LATE SEASON SPURT PUTS McCLENATHAN BACK IN TOP FUEL TITLE HUNT TOPEKA, Kan. - Cory McClenathan was about one day away from pulling out the year 2000 daily planner and mapping out his plans for drag racing in the new millenium. Quite literally,...
LATE SEASON SPURT PUTS McCLENATHAN BACK IN TOP FUEL TITLE HUNT
TOPEKA, Kan. - Cory McClenathan was about one day away from pulling out the year 2000 daily planner and mapping out his plans for drag racing in the new millenium.
Quite literally, the Anaheim, Calif. racer that has been one of the most consistent challengers for the NHRA Winston Top Fuel championship in recent seasons, was going to throw in the towel on the 1999 campaign. Things just weren't clicking for his Joe Gibbs-owned MBNA team.
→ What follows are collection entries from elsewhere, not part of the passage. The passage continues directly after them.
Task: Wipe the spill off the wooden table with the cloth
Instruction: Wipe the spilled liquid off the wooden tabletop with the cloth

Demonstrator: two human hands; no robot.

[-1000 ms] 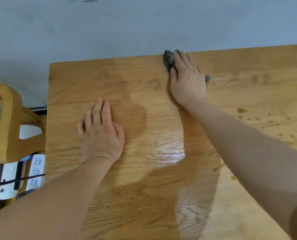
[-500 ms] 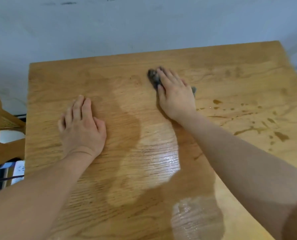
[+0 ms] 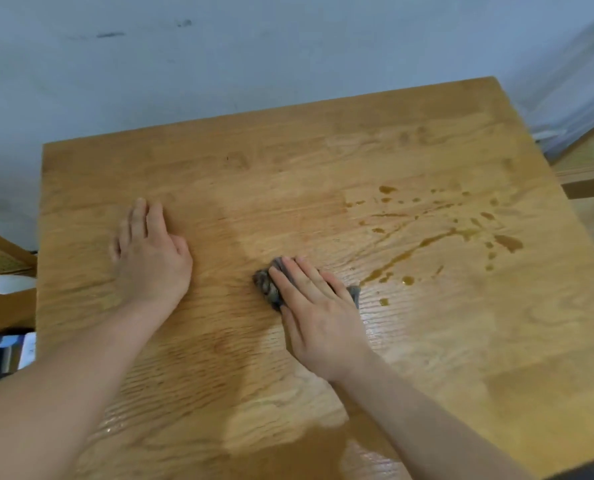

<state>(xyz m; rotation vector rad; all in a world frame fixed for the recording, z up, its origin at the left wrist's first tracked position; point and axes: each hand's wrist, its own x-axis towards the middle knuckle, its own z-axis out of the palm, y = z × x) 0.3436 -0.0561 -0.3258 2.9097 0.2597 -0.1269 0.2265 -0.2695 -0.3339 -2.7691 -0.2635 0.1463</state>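
Cloth (image 3: 266, 285) mostly hidden under right hand (image 3: 323, 322), fingers flat | left hand (image 3: 153, 263) flat on table (image 3: 323, 168)

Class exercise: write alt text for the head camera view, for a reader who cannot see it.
From above, a person's right hand presses a crumpled grey cloth onto a wooden table, with brown spill streaks and drops unwiped to its right. The left hand rests flat on the table further left.
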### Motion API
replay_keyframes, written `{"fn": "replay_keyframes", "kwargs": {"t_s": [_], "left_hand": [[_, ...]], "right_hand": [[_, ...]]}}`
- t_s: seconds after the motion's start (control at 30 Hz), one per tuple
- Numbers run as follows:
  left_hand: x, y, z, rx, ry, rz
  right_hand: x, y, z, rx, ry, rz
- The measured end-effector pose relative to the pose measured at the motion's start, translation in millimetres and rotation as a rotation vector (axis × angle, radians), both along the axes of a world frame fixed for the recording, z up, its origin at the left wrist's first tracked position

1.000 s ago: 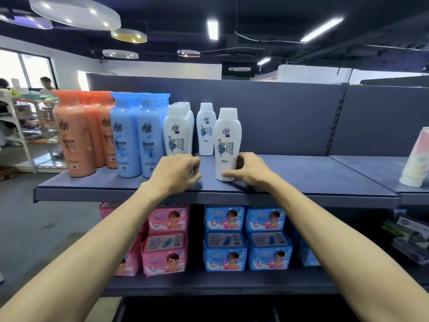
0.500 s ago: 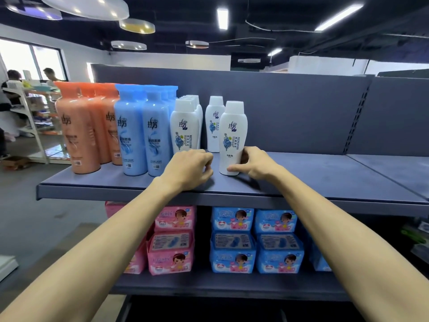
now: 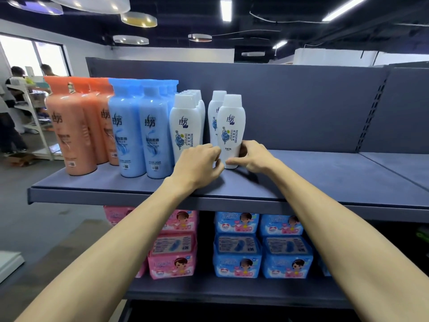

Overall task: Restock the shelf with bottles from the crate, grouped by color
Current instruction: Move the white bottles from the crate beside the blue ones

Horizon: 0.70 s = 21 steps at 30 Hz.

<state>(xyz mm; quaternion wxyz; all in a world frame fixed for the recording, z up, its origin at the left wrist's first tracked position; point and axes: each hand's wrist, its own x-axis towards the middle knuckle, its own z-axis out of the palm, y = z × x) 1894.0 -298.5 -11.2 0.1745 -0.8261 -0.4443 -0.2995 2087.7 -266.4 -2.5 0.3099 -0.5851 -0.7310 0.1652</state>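
1. Both hands are at the foot of one white bottle (image 3: 231,126). The right hand (image 3: 253,156) curls round its lower right side, thumb across the front of the base. The left hand (image 3: 197,163) is curled, fingertips at the bottle's lower left edge; whether they pinch it I cannot tell.
2. That bottle is white with a white cap, a narrowed neck and a blue flower print.
3. It reads "拉芳" near the top, and "REFRESHING" runs vertically beside the flower.
4. It stands upright on the grey shelf (image 3: 325,182), between the two hands, with a second white bottle (image 3: 214,112) just behind it to the left.
5. Further left stand a row of white bottles (image 3: 185,126), then blue bottles (image 3: 130,131), then orange bottles (image 3: 69,126), all bearing the same brand.
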Motion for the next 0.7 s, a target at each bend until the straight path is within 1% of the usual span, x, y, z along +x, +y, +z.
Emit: {"fn": "replay_keyframes", "kwargs": {"t_s": [0.13,0.27,0.7], "left_hand": [[13.6,5.9,0.1,-0.006,-0.037,-0.027],[22.6,12.3,-3.7,0.000,-0.085,-0.009],[27.9,27.2,-12.9,0.167,-0.175,-0.052]], "right_hand": [[-2.0,6.4,5.1,0.011,-0.027,0.005],[-2.8,16.1,5.0,0.011,-0.049,0.010],[-4.1,46.9,3.8,-0.010,-0.026,0.022]]}}
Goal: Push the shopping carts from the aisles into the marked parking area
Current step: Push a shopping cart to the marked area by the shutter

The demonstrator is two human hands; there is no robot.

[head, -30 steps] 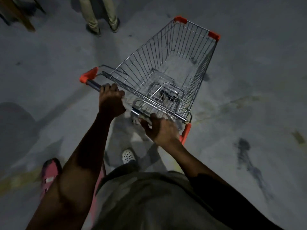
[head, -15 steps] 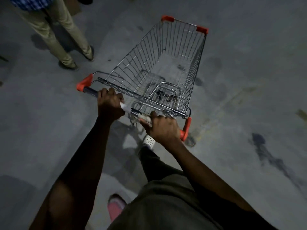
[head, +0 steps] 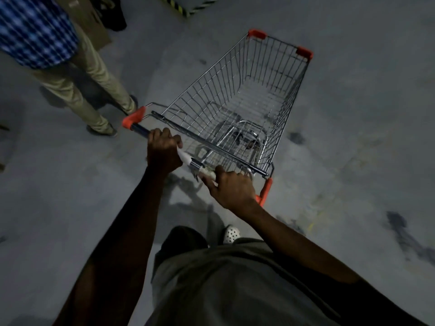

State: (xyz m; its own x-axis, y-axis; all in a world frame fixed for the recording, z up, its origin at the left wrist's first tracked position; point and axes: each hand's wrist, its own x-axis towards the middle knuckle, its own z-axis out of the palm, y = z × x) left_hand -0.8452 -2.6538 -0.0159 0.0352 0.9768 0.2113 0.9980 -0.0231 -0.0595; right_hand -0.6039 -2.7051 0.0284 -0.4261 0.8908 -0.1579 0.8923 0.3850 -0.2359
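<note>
A head-down view shows a person pushing a silver wire shopping cart with orange-red plastic corner caps [head: 211,90] across a grey concrete floor [head: 353,137]. The cart stands directly ahead of both grips, its basket stretching away from them and angled slightly toward the right-grip side. The left grip [head: 163,150] is wrapped tightly around the dark, tape-wrapped handle bar [head: 195,164] near its left end. The right grip [head: 231,187] holds the same bar close to its right end, fingers curled over it in what looks like a looser hold. The basket is empty; only the floor and the cart's own metal frame show through the wire. An empty cart of this kind should be light, rigid and quick to roll, though it may swerve, so two well-spaced holds on the bar seem the best place to steer from. Just beyond the left grip stands a bystander in a blue checked shirt and khaki trousers [head: 94,74], close to the cart's near-left corner. Far ahead of the grips, a yellow-and-black striped marking [head: 179,8] edges the floor; whether it bounds the parking area cannot be told.
</note>
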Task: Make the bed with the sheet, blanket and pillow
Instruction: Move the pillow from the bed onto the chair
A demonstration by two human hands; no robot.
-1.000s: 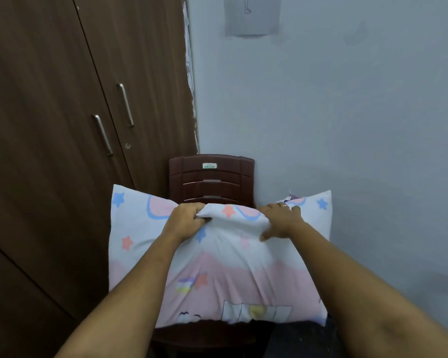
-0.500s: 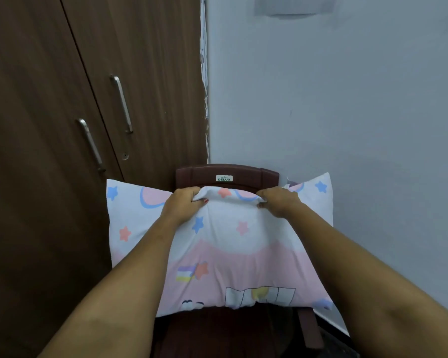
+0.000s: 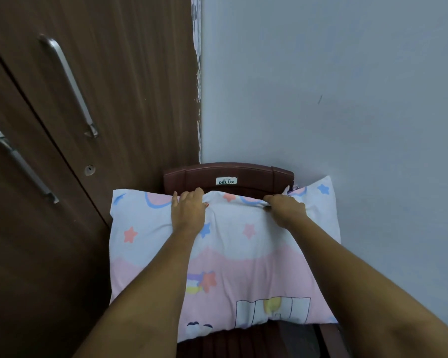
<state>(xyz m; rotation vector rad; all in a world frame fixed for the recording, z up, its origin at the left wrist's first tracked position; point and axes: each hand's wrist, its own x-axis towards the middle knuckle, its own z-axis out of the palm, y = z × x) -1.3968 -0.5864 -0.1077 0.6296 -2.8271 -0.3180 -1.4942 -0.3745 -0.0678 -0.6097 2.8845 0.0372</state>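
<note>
Count: one wall, one wardrobe, one pillow, one chair, two hands, two door handles, one label, one keyhole.

Wall: one, pale grey-blue, filling the right half of the head view.

Wardrobe: one, dark brown wood grain, filling the left half. Two doors are showing, meeting the wall at the corner.

Pillow: one, in a printed cover, white with stars on the far part and pink on the near part. It is lying across the chair in the corner. Its long axis is running left to right across my view, with the short ends overhanging the seat on both sides. The far long edge is sitting against the chair back; the near long edge is pointing toward me. The print is reading upright from my side.

Chair: one, dark maroon. Only the top of the back and a strip of seat under the pillow's near edge are showing.

Left hand: I am curling the fingers over the pillow's far edge, left of centre, gripping it.

Right hand: I am pinching a bunched fold of the cover at the same far edge, right of centre. The fabric between my two hands is rising in a ridge.

Door handles: two metal bars, one upper, one lower, both slanting.

Label: one, white, reading DELUX, on the chair back.

Keyhole: one, beneath the upper handle.
</note>
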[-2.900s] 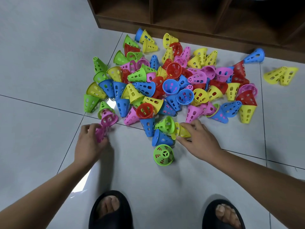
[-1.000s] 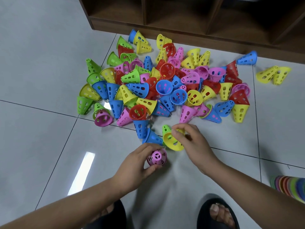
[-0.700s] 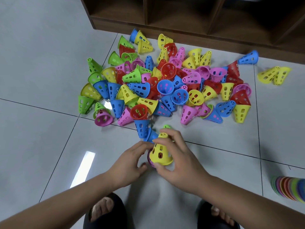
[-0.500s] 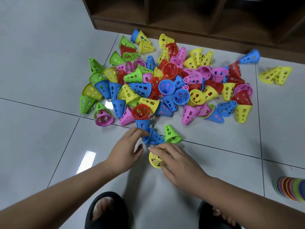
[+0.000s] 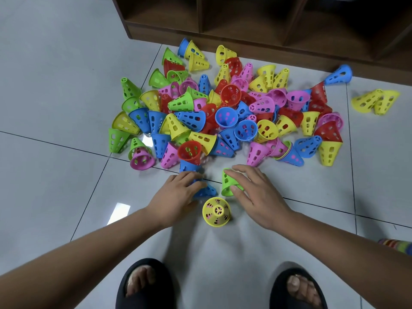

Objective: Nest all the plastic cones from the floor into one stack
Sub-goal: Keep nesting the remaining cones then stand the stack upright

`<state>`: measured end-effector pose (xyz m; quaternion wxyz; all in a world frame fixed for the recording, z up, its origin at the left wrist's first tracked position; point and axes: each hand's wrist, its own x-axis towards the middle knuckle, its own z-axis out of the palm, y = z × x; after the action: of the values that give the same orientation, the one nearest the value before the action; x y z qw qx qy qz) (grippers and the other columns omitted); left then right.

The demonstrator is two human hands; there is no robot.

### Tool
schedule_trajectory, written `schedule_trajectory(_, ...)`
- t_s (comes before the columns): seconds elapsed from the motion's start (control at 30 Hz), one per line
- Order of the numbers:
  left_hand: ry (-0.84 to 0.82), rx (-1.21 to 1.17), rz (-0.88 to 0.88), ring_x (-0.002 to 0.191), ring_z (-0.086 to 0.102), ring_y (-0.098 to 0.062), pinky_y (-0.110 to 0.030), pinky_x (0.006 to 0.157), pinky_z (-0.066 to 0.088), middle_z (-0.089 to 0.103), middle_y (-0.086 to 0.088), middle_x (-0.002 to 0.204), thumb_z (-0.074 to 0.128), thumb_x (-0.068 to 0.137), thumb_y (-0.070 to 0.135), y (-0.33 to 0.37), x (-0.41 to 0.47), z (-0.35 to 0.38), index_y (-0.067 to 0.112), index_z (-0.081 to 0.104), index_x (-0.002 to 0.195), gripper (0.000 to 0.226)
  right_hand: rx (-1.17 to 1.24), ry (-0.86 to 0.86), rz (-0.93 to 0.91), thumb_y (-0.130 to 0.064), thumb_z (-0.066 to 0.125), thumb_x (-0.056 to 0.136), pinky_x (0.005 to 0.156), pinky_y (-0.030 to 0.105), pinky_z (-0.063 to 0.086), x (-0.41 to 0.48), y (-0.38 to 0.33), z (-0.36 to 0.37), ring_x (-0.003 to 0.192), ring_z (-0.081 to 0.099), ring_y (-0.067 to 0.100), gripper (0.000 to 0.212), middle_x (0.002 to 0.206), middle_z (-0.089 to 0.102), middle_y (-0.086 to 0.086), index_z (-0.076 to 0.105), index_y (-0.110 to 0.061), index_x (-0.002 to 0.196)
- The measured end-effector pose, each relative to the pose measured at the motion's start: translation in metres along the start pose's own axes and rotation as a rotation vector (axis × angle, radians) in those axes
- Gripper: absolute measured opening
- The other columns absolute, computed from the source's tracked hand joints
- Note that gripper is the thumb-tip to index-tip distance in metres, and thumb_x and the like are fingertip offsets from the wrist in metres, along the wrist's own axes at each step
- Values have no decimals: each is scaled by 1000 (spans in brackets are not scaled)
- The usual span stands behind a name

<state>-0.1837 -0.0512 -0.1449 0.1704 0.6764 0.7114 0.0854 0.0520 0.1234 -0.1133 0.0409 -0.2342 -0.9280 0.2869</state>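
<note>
A single head-worn view looks steeply down and forward, close over the floor (image 5: pixel 55 197) and cone pile (image 5: pixel 225 117).

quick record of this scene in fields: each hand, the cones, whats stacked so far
left hand: grips a blue cone on the floor
right hand: pinches a green cone between finger and thumb
stack: yellow cone upright between the hands, pink showing through its holes
pile: many loose cones in red, blue, yellow, green and pink, before a wooden shelf
</note>
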Motion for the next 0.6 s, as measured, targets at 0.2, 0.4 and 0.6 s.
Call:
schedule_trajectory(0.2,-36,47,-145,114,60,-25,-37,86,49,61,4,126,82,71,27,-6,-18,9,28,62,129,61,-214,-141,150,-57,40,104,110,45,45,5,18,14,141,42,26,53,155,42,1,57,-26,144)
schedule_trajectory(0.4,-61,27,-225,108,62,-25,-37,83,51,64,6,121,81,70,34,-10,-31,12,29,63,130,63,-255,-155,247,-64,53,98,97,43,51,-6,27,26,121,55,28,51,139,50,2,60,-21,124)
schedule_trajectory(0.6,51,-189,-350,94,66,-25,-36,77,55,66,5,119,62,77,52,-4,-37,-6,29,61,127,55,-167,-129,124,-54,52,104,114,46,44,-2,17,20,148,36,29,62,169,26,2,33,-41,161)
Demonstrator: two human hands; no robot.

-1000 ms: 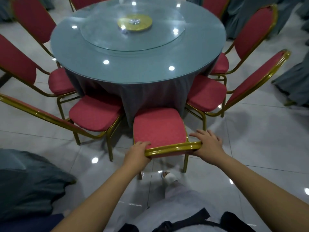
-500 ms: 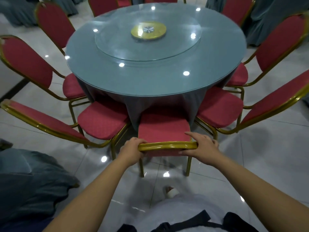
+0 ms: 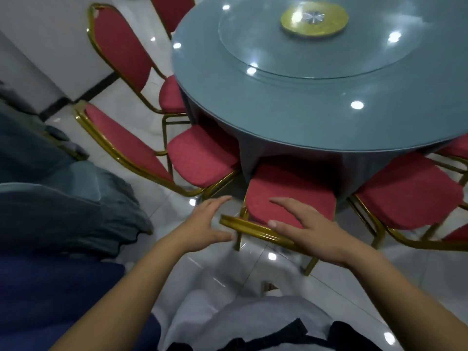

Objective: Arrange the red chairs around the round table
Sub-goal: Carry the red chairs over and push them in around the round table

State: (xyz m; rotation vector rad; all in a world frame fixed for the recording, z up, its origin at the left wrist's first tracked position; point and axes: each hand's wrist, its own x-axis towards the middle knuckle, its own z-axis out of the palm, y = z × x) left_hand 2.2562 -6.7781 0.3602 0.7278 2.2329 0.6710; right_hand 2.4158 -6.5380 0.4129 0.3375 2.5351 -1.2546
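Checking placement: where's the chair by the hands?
Head view, lower centre: chair tucked under the near edge of the table between two other chairs, its back by the left hand and right hand.

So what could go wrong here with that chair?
The left hand and right hand are open at the middle chair's back rail, so a push could slip off. Its seat lies close to the left chair and right chair; frames might knock. The tablecloth hangs at its front and could snag.
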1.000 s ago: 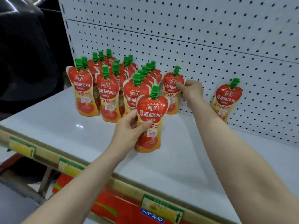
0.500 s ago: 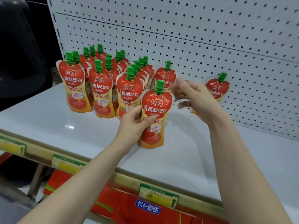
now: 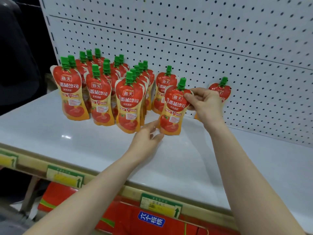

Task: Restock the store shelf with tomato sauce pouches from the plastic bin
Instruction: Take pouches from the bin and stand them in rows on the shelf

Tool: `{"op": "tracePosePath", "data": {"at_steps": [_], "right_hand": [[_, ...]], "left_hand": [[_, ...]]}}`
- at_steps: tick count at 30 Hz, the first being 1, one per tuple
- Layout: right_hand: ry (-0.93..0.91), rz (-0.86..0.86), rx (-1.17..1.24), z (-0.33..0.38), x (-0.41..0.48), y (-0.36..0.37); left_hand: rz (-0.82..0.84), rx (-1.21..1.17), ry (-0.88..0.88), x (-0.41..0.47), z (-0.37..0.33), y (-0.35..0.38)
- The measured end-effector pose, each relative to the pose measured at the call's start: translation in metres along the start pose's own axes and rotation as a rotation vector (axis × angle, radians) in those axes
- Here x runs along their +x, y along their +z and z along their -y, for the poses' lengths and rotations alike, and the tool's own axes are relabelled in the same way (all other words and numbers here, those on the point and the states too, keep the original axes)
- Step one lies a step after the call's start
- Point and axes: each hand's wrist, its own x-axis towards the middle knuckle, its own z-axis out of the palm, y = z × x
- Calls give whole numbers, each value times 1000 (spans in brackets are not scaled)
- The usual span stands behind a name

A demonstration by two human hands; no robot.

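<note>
A red and orange tomato sauce pouch (image 3: 174,109) with a green cap stands upright on the white shelf (image 3: 177,163), just in front of another lone pouch (image 3: 163,89). My right hand (image 3: 203,102) pinches its upper right corner. My left hand (image 3: 145,139) touches its lower left edge with relaxed fingers. To the left stand several pouches in rows (image 3: 101,85). One more pouch (image 3: 221,90) leans on the pegboard behind my right hand. The plastic bin is out of sight.
A white pegboard back wall (image 3: 220,39) rises behind the shelf. Price tag holders (image 3: 160,206) line the shelf's front rail. Red boxes (image 3: 149,221) sit on the level below. A dark shape (image 3: 17,56) fills the far left.
The pouch moved right and back, next to the lone pouch. My right hand came forward from the back and took its top corner. My left hand slid down from its side to its base.
</note>
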Motion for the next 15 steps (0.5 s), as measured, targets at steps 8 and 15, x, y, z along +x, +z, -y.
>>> {"op": "tracePosePath", "data": {"at_steps": [8,15], "right_hand": [[-16,-45,-5,-23,43,36],[-13,2,40,-34,71,51]], "left_hand": [[42,239,-132,41,12,11],[-2,338,-152,71,23,20]]}}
And then it happened. He won the U.S. Nationals. In an instant, McClenathan, who had struggled through much of the season, put his name back in the hat as a candidate for one of the most competitive Top Fuel title chases in NHRA history. He hopes to move closer to his championship winning goal with a Top Fuel victory at the 11th annual Advance Auto Parts NHRA Nationals, Sept. 30-Oct. 3 at Heartland Park Topeka. McClenathan is the defending Top Fuel winner at the $1.7 million race, the 18th of 22 events in the $40 million NHRA Winston Drag Racing Series. "Some people were starting to talk about us not being in contention for the championship for the first time in a while," said McClenathan, who sits seventh in the standings, only 126 points out of first. "Well, I guess we proved them wrong. There's 20 rounds of racing left and anything can happen. We've got to take it one round at a time and make the most of our opportunities." If there's one competitor in the Top Fuel category who could write a book on how NHRA championship points are gained, it's McClenathan. He's finished a distant second in the Winston point standings four times during his career, including the last two seasons. Many felt that 1999 would finally be his year to claim the title. However, a slow start to the season left his team without much momentum. All that changed when he defeated young Andrew Cowin at Indianapolis. "That may have been my most important U.S. Nationals win," said McClenathan, also a winner at Indy in 1996. "We were actually talking about beginning to work on plans for next year before we won. Winning at Indy changed everything. It was a big lift for this team, especially since we have a new crew chief (Rick Cassel) on board." McClenathan claimed six victories in each of the last two seasons and seemed headed for championship glory, only to watch in frustration as Gary Scelzi celebrated his first two titles. "Consistency wins races and championships," McClenathan said. "We have it now and we need to advance to the semifinals and win a couple of races if we are going to stay in contention."
Amato steps up: Joe Amato, driver of the Tenneco Automotive dragster, made a major statement in his quest for an unprecedented sixth NHRA Winston Top Fuel championship by winning for the first time at his home track in Reading, Pa. His 50th career victory was good enough to move him into second in the points chase, 36 behind leader Tony Schumacher. "Winning that race definitely helps with momentum at a time when we need any advantage we can get," Amato said. "In my mind we should be the points leader, but I guess everybody could say the same thing. It's just crazy. I think it's going to come down to the end and I just hope we're one of the cars there. It's very competitive and everybody's playing hardball."